Uma colher de chá pra ele - Armando Liguori Júnior




| uma colher de chá pra ele - 04 |


" (...) Eu sinto e vivo com a poesia e pela poesia."


Armando Liguori Junior

TODO MUNDO LÊ POESIA

O deputado leu um poema.
Não entendeu, e ainda achou despudorado.
Disse preferir os clássicos
(Na certa lê Castro Alves, todas as noites, antes de dormir)
O vereador leu um poema
Não entendeu, e ainda achou inverossímil.
O prefeito leu um poema
E achou precário, mesmo sem entender lá muito bem.
O juiz não leu um poema.
Disse que prefere biografias
Mesmo não lembrando a última que tenha lido
O presidente perguntou
Se esses poetas não tem coisa mais útil pra fazer
Que o Brasil ganharia mais se eles trabalhassem um pouco
O trabalhador não tem tempo para fazer nem para ler poemas
Mas se tivesse entenderia que poesia não é coisa só de se entender.
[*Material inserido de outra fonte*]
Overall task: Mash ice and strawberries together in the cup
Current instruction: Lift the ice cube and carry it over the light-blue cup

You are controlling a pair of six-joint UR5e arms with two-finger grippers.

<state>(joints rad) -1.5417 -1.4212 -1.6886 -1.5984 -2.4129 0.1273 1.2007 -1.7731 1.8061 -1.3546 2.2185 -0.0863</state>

É mais.


FERIDA


A ferida seca confere à pele

Uma camada frágil
Gelo fino, vidro de sangue.
A dor úmida e fresca
Já não persiste
Mas está lá sob a casca
Um faro mais apurado
Sentirá sua presença
Fera enjaulada
Só esperando que a pele se rasgue
Para rugir sua carne



DAS PALAVRAS QUE GOSTO: ESPAÇO.

Gosto, por que espaço dá
Para percorrer a passadas
Por que pode ser no céu e além...
E também num poço ou dentro de alguém.
Gosto por que contém
Qualquer coisa e
Toda espécie de gente.
Por que sempre
Dá para encontrar o seu
Ou simplesmente criá-lo.
Como fiz deste intervalo
Um espaço para espichar palavras.



EMA EMA EMA
Rima fácil também é poema
Pega um tema qualquer
Põe teu barco na página e rema
Se a corrente estiver contra
E o poema não fluir
Faça como peixe na Piracema.
Se entre um verso e outro
Pintar dilema, sem problema.
Sintoniza tua antena
E veja por aí o que vale a pena (e tudo vale)
Não importa de onde venha o sinal:
Viena, Ipanema, Moema,
Itapema ou Barbacena.
O que não falta é tema
Fala de amor ou desamor
Esses nunca saem de moda
Vida, tempo, morte e saudade
São para a poesia como um ecossistema.
Sexo dá bons poemas
Não te critica, não te condena.
Toda mente é obscena.
Se quiser protestar
Contra o sistema
Usar palavras
Contra algemas
Faz sem pena
Quer blasfemar
Blasfema
Deus, fé, razão
Ciência e o diabo
Dão esquema
Rio, mar, natureza em geral
Ema ema ema também
Deixe pra lá teorias e teoremas
Faz o que coração manda,
Quer dizer, ordena
Mesmo com safena.
Só não faça cena!!!!
Brincadeirinha, faça sim.
Faça o que der na telha:
Poesia terrena
Subterrânea
Ou extraterrena
Nenhuma poesia
Aliena
Poesia é sempre plena
Nunca, pequena.


VOLTA E MEIA

Volta e meia
A vida
Em mim
Tateia
O que está
Por vir.
Na sua
Roda
Fia e
Desfia
O próximo
Desvio.
Não teço
Teias.
Produzir
Fios não
Está em
Minhas
Veias.
Ainda
Assim
Aceito o
Desafio de,
Quando
A roca esticar
Ou o tear
Desenhar
Suas tramas,
Não me
Partir.
Já que
Volta e meia
A vida em
Mim tece
A teia do
Meu porvir.



Fotografias por Marcelo Sena (série gotas) e uma aranha.

***

Armando Liguori Junior nasceu em 12 de dezembro de 1964, em São Paulo. Formado em jornalismo pela PUC-SP, e artes cênicas pelo Teatro-Escola Célia Helena.
Trabalha como redator, roteirista e ator em eventos e vídeos corporativos.
Tem três livros publicados; dois de poemas: A POESIA ESTÁ EM TUDO – Editora PATUÁ 2020, TERRITÓRIOS – Editora SCORTECCI 2009 e um de dramaturgia: TEXTOS CURTOS PARA TEATRO E CINEMA (2017) – GIOSTRI Editora.
Participou da antologia RUINAS, também pela editora PATUÁ, em 2020.
Escreveu, adaptou e atuou em diversos espetáculos da CIA OS TIOS (da qual é um dos fundadores), entre eles: DENTRO DO BOSQUE do filme Rashomon de Kurosawa e MATTEO PERDEU O EMPREGO, do livro de Gonçalo M. Tavares.
Atualmente mantém um canal no YouTube (com o nome Armando Liguori), dedicado a leitura poética de diversos autores brasileiros e estrangeiros.